▶ [WHAT IS REQUIRED]: Using the material below, print a verbatim copy of every line from the one containing "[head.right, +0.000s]" through the one containing "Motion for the", inclusive, and omit the pictures.

▶ [AVAILABLE DATA]:
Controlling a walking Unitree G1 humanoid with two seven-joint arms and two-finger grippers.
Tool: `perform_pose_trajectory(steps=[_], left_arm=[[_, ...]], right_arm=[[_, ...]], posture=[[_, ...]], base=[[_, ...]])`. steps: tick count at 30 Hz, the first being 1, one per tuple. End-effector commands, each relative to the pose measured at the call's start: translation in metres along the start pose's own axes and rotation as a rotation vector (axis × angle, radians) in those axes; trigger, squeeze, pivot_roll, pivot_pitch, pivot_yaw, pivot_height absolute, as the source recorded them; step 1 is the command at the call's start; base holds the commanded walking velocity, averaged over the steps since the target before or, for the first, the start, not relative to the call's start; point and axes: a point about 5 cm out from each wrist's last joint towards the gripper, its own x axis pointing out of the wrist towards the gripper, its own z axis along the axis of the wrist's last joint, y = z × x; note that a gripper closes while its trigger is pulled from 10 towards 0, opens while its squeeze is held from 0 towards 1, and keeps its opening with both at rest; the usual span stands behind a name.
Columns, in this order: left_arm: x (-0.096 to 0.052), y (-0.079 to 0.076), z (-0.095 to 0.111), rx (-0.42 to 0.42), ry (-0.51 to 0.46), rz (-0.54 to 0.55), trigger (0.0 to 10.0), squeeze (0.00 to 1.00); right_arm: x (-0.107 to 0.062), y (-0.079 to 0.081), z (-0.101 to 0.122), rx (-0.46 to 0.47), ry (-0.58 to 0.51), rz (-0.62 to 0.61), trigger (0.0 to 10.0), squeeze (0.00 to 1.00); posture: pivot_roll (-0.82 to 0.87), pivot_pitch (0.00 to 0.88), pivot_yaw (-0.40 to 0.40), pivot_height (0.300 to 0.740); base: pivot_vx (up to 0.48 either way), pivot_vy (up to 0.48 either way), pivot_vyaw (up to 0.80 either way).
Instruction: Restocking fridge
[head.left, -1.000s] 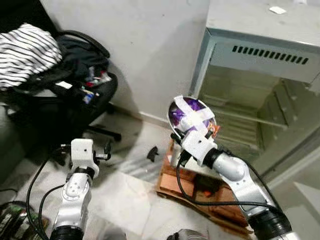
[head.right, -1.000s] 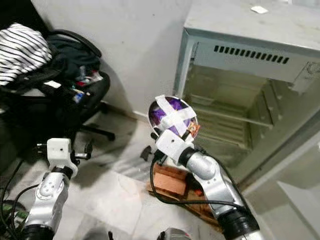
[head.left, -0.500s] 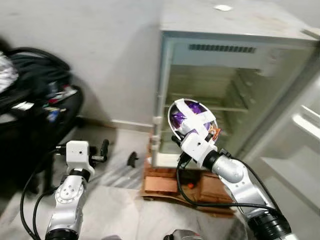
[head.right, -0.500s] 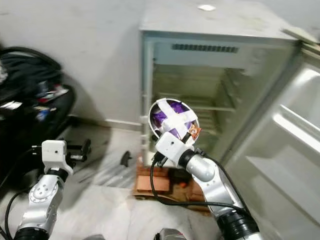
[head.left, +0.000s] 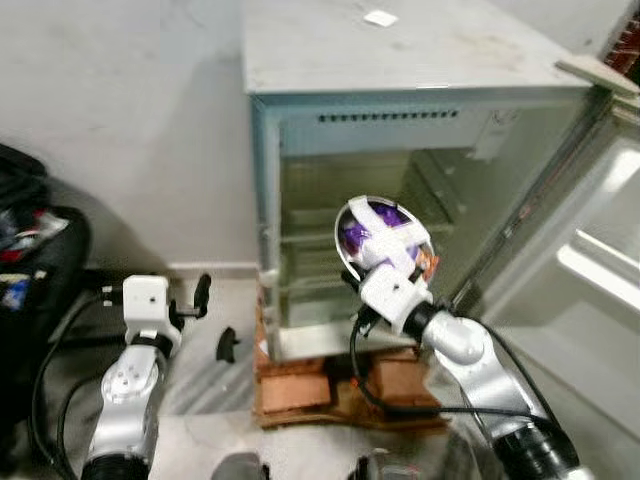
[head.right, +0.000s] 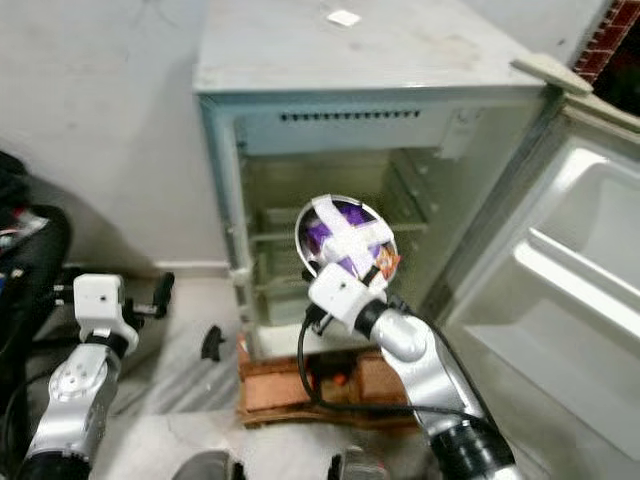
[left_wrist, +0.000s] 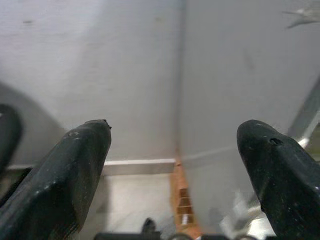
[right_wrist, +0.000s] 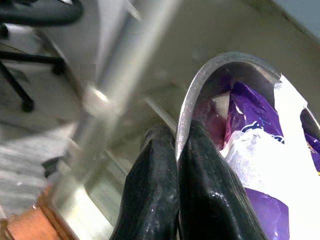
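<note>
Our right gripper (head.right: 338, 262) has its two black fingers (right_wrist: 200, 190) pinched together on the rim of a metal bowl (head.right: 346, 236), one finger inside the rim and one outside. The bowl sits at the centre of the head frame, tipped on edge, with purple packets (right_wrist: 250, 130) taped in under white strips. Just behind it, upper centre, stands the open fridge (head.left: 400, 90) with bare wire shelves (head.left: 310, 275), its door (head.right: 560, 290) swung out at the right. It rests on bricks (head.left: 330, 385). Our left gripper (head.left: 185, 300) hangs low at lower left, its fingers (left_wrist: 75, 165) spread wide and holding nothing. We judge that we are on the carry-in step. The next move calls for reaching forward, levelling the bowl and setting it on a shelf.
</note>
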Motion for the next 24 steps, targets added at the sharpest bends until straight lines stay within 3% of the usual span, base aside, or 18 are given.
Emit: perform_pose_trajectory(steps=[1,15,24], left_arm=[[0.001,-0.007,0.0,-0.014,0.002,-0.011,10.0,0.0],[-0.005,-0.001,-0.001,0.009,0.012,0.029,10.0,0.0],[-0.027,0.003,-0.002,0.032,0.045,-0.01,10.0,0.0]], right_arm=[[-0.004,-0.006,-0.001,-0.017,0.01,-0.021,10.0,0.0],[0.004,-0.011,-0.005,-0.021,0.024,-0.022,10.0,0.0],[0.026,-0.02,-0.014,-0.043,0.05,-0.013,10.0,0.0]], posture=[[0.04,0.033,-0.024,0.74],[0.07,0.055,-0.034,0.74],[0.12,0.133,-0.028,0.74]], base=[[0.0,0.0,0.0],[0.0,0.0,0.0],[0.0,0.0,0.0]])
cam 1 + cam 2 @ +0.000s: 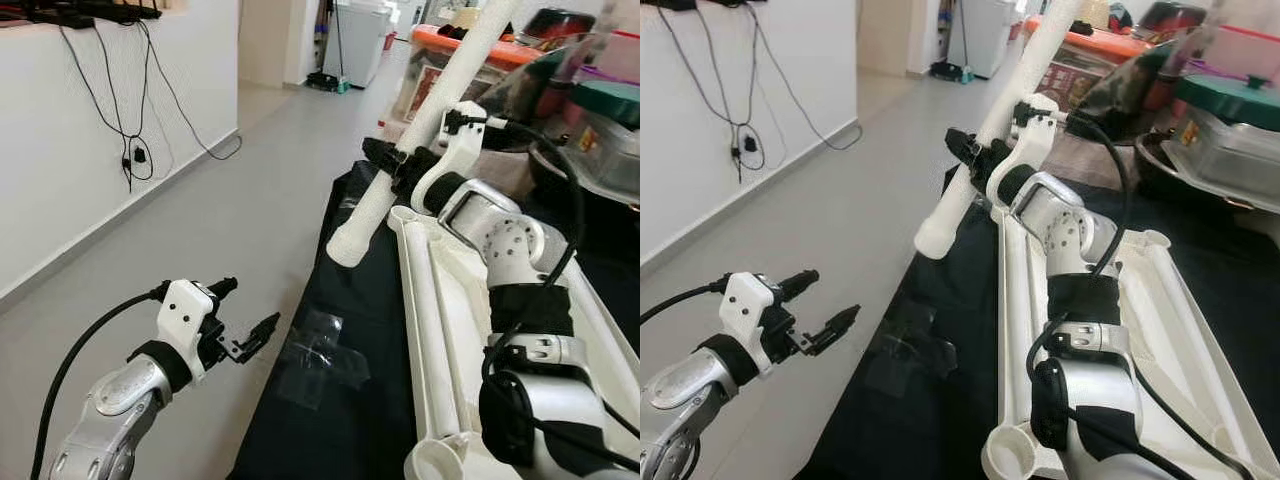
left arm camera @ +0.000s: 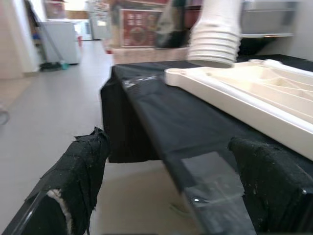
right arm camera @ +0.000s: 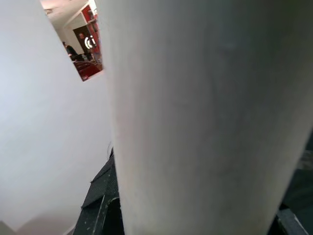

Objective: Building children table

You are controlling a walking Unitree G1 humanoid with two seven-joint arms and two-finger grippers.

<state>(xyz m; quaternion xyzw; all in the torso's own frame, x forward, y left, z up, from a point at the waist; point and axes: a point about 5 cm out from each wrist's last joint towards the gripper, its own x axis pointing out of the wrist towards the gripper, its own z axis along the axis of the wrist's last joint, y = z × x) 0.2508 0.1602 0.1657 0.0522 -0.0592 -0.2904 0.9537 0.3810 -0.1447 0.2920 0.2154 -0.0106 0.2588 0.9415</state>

▶ [TASK OUTPUT]:
[head.right, +0.000s] 
[left_wrist, +0.000s] 
[right_wrist, +0.000s] 
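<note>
Our right gripper (head.right: 338, 262) has its two black fingers (right_wrist: 200, 190) pinched together on the rim of a metal bowl (head.right: 346, 236), one finger inside the rim and one outside. The bowl sits at the centre of the head frame, tipped on edge, with purple packets (right_wrist: 250, 130) taped in under white strips. Just behind it, upper centre, stands the open fridge (head.left: 400, 90) with bare wire shelves (head.left: 310, 275), its door (head.right: 560, 290) swung out at the right. It rests on bricks (head.left: 330, 385). Our left gripper (head.left: 185, 300) hangs low at lower left, its fingers (left_wrist: 75, 165) spread wide and holding nothing. We judge that we are on the carry-in step. The next move calls for reaching forward, levelling the bowl and setting it on a shelf.
</note>
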Motion for the next 24 steps, targets added at the sharpest bends until straight lines stay within 3% of the usual span, base aside, or 18 are given.

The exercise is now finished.